What Is the Middle Market?
The middle market is the segment of American businesses with annual revenues roughly in the range of $10 million to $1 billion, although some definitions set a higher top on the range. There are about 200,000 such firms, most of them privately owned or closely held, and their annual revenues combined total more than $10 trillion.
Middle market companies are responsible for about 30 million jobs and comprise about one-third of the annual $30 trillion in U.S. private-sector gross receipts.
That makes the middle market a powerhouse of the U.S. economy, though many individual companies within the sector are little known to the general public.
Understanding the Middle Market
The middle market is a critical sector of the American economy and an important engine of job creation, accounting for the majority of new U.S. jobs since 2008.
- Middle market businesses are too big to be called small businesses and too small to be big businesses.
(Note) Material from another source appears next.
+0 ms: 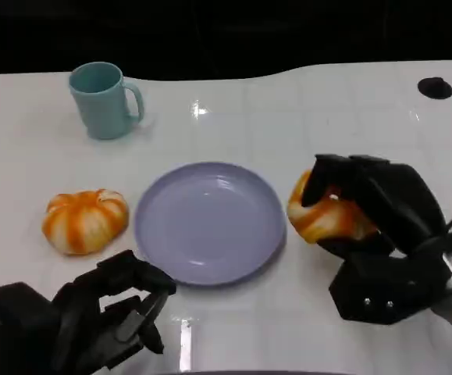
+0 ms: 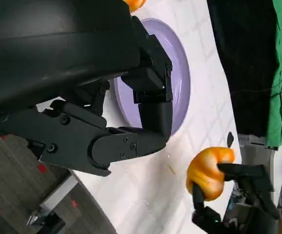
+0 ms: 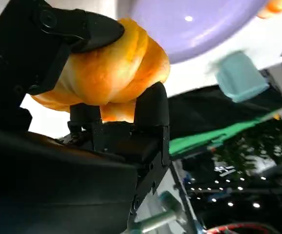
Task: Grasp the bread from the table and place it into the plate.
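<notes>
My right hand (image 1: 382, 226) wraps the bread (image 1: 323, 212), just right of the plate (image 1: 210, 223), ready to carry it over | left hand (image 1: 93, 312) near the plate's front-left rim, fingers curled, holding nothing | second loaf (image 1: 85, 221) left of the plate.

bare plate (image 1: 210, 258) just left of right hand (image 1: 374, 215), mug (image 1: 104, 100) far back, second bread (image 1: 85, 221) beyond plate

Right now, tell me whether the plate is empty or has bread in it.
Empty. The plate shows bare purple surface; one bread is held by the right hand beside it, the other bread lies on the table.
</notes>
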Available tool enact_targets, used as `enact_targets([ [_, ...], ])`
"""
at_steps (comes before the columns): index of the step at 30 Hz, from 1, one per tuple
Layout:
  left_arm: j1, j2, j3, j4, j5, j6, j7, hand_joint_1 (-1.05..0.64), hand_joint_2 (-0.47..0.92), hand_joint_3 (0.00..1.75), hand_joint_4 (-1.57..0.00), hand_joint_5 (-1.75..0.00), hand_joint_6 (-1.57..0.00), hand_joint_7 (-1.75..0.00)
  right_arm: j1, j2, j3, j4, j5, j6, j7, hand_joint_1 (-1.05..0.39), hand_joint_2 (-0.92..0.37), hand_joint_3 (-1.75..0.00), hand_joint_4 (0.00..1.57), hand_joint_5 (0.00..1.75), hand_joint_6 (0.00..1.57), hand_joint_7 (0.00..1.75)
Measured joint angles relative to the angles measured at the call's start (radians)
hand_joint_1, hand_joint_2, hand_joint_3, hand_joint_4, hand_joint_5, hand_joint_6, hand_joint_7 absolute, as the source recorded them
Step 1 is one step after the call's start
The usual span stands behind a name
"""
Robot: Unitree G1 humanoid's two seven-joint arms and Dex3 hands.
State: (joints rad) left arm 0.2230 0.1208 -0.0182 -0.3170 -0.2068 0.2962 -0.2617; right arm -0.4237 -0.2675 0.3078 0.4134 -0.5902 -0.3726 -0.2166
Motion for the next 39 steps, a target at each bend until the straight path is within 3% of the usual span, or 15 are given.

Nevertheless, they are a powerhouse of the U.S. economy.
- About 30 million Americans are employed by middle-market companies, and their numbers are expected to grow.
- Businesses in this sector tend to be service-oriented and may be relatively unknown outside their industries.
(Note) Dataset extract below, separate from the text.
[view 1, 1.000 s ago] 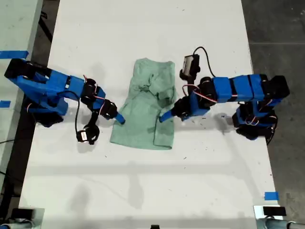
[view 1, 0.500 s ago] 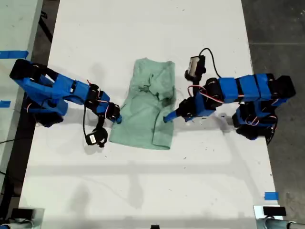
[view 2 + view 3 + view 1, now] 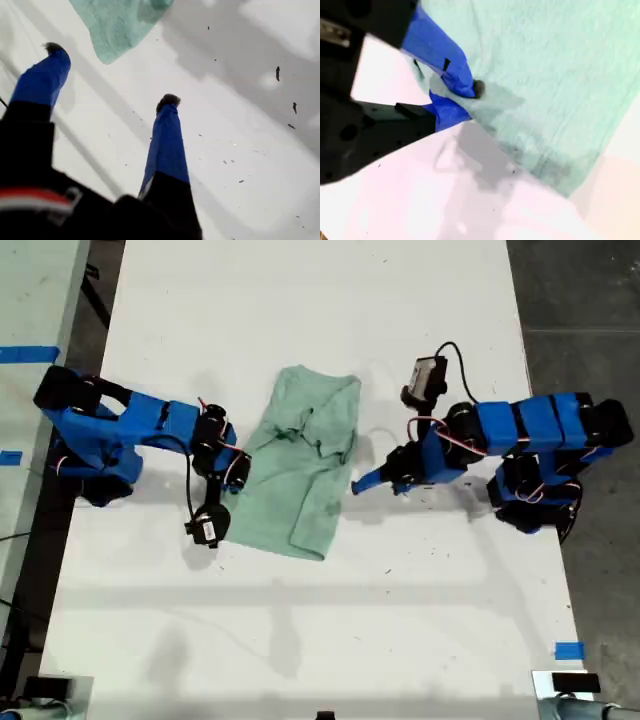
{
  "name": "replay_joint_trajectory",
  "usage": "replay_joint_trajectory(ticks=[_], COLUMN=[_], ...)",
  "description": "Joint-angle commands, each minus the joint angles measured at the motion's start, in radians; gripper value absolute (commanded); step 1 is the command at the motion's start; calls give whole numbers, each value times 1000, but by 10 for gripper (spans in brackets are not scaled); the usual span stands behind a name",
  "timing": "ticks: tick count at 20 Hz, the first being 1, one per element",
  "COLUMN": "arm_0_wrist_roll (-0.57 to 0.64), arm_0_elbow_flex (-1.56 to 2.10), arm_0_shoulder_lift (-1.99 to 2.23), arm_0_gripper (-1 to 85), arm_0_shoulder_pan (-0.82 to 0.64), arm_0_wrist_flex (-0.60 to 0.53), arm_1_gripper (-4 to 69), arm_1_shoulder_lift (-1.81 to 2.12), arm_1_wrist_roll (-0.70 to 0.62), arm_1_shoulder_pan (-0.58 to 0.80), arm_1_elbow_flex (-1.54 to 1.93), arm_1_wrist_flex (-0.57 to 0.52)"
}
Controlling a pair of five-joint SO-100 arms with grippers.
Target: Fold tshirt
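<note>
From the first wrist view I get only a corner of the tshirt [image 3: 120, 25]; the rest runs off the frame. My first gripper [image 3: 112, 75] shows just two blue fingers [image 3: 167, 145], with a dark blurred body swallowing their bases.

In the second wrist view, the tshirt fills the frame and is cut off on several sides. My second gripper [image 3: 462, 97] has its fingertips pressed into the cloth edge, and the fabric bunched there hides how much is caught between them. Its black housing is out of focus.

In the exterior view, the folded cloth hides its own lower layers, and the sleeves cannot be made out.
</note>
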Motion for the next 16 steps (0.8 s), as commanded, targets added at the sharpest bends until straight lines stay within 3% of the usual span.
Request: replay_joint_trajectory(ticks=[1,7,9,10,12,16], arm_0_wrist_roll=[64,179,183,189,169,161], arm_0_elbow_flex=[-236,-405,-403,-403,-403,-367], arm_0_shoulder_lift=[-98,-359,-422,-434,-420,-173], arm_0_gripper=[1,11,181,219,280,315], arm_0_shoulder_pan=[-18,-54,-64,-64,-63,-31], arm_0_wrist_flex=[-64,-256,-262,-259,-184,38], arm_1_gripper=[322,320,320,320,319,319], arm_1_shoulder_lift=[71,87,87,89,92,98], arm_1_wrist_roll=[12,28,35,37,37,37], arm_1_shoulder_pan=[-20,-26,-31,-32,-32,-31], arm_1_elbow_flex=[3,29,34,37,40,43], arm_1_wrist_flex=[-23,-32,-34,-34,-34,-25])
It was particularly strong in 2019. In mid-2019, 77% of businesses in the sector reported increased revenues year over year, and 41% expected to hire additional employees in the next 12 months, according to a report from the National Center for the Middle Market.
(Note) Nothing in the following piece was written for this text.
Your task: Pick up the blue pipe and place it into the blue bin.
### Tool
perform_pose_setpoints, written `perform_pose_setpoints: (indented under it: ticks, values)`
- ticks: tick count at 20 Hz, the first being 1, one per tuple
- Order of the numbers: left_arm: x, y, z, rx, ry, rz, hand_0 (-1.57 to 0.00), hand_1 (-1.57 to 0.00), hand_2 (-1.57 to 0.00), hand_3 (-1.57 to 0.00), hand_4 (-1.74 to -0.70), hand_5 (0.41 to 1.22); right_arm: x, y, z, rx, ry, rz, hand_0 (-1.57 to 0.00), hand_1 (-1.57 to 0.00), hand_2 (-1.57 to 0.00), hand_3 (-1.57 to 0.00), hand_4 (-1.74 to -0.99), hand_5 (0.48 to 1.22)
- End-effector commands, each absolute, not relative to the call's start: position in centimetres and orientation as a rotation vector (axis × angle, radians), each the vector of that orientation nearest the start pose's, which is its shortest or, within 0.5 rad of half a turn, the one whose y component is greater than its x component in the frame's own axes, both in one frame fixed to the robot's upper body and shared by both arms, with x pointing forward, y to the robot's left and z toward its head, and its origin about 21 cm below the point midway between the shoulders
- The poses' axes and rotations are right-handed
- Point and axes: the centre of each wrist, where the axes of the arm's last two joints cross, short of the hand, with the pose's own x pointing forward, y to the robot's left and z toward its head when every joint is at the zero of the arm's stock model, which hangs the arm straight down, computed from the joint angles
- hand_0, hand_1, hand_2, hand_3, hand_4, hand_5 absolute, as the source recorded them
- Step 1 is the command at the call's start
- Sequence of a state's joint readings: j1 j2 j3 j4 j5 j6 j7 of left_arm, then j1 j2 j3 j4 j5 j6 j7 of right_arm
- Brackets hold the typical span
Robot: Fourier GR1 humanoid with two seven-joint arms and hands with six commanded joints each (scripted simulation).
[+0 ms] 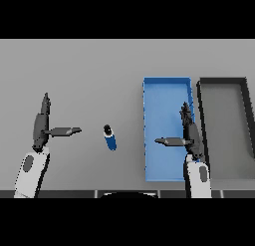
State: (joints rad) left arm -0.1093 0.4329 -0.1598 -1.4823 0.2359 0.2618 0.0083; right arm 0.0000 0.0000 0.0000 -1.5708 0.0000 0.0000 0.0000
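The blue pipe (109,137), a short cylinder with a dark top end, lies on the grey table between my two hands. The blue bin (149,120), a long rectangular tray, stands to the pipe's right. My right hand (190,133) hovers over the bin's right side, fingers straight and thumb pointing left, holding nothing. My left hand (41,125) is at the left of the table, fingers straight, thumb pointing right toward the pipe, a short way from it.
A dark grey bin (247,115) stands directly right of the blue bin, its walls nearly touching it. The grey table (89,75) stretches behind and to the left.
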Motion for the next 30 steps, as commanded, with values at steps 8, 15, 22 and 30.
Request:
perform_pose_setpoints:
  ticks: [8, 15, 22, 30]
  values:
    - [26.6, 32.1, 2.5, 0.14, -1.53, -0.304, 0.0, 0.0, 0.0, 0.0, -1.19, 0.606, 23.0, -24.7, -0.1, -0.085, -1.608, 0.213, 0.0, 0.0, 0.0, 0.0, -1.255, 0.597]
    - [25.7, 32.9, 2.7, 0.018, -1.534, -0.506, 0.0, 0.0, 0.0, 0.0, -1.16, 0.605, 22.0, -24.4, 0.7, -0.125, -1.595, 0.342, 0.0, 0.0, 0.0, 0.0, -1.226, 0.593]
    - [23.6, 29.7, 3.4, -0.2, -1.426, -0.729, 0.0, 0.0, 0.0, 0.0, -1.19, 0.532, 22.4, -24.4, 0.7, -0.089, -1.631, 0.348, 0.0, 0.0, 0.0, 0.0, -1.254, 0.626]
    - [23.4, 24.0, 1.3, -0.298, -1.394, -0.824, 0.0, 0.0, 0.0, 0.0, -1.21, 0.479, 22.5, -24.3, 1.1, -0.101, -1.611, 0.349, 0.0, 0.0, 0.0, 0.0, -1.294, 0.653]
Companies in this sector are heavily concentrated in service-oriented activities, including business services, health services, and educational services. A significant number of firms that fall under the middle market umbrella are engaged in retail or wholesale trade, construction activity, and manufacturing.
Defining the Middle Market
There is no universally accepted definition of the middle market. Traditionally, annual revenues were the key differentiator. However, some analysts prefer to define the middle market by asset levels or numbers of employees.
The percentage of middle-market companies that reported increased revenue in the year ending in mid-2019.
The lack of clear delineation results in many gray areas when any attempt is made to group businesses by the classic three-level approach that includes small business, middle-market business, and big business.
Challenges for the Middle Market
The interests of middle-market business may be relatively underrepresented in policy and economic debates, locally and internationally.
Big businesses are usually publically-traded companies. They report financial information extensively and employ lobbyists to represent their interests. Small businesses have associations that represent their interests. The middle market, by comparison, is more amorphous and less transparent. They are low-profile, and their products and services are generally recognized only by their customers.
Middle Market Lenders
Relative to big, public companies, middle-market businesses also have a tougher time raising capital, and their costs of debt are often higher. Although middle-market lenders including boutique investment and commercial banks aggressively compete for the business of the middle market, larger businesses enjoy the advantage of economies of scale.
Many theories explain why this is the case but it often boils down to the added transaction costs banks undertake for due diligence and marketing activities when they cater to the middle market.